I wrote this ugly code :grimacing:

%%time

noerror = True
while noerror:
try:
next(it)
except:
noerror = False

cifar10: 4.44s
fastai (workers =0): 1min48s
fastai (workers = default): 11s

I wonder if your fastai epochs are realllly slow when using workers=0.

But I am not setting workers in any of my code.

Just fyi: I am going to take a few steps back and learn some general performance profiling skills and then come back to this.

1 Like

I believe fast.ai default to defaults.cpus if you don’t specify num_workers. 16 on my machine.

@gkk I just saw your post about speeding up dataloaders and was wondering if you could have a look at the above to get your impression whether the performance slow down in fastai compared to the mytrle.ai PyTorch model could be related to dataloader speed. Thanks Greg!

Have you looked at GPU utilization? Is it low? See my comment here:

If you see GPU utilization being low and CPU utilization being high, it’s easier to believe the training is CPU-bound.

Just came across an interesting post (and possibly thread) on the PyTorch forums while looking at another issue.

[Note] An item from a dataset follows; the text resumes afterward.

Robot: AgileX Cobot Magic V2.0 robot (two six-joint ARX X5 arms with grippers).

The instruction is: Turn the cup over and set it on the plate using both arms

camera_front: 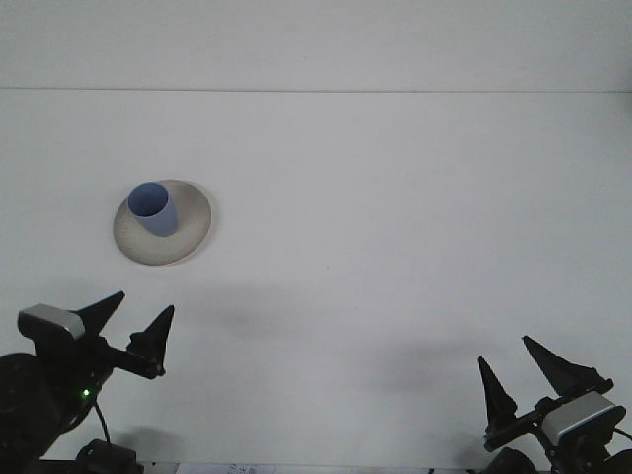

Looking at small file performance so may not all apply but of note:

Myrtle used pin_memory=true, so not an explanation for comparison, but in terms of general performance things (and given above linking to categorical, I think this would likely especially help there, pin_memory=True .I think means it has to copy from the original memory to the pinned memory area, so may especially affect lots of small items).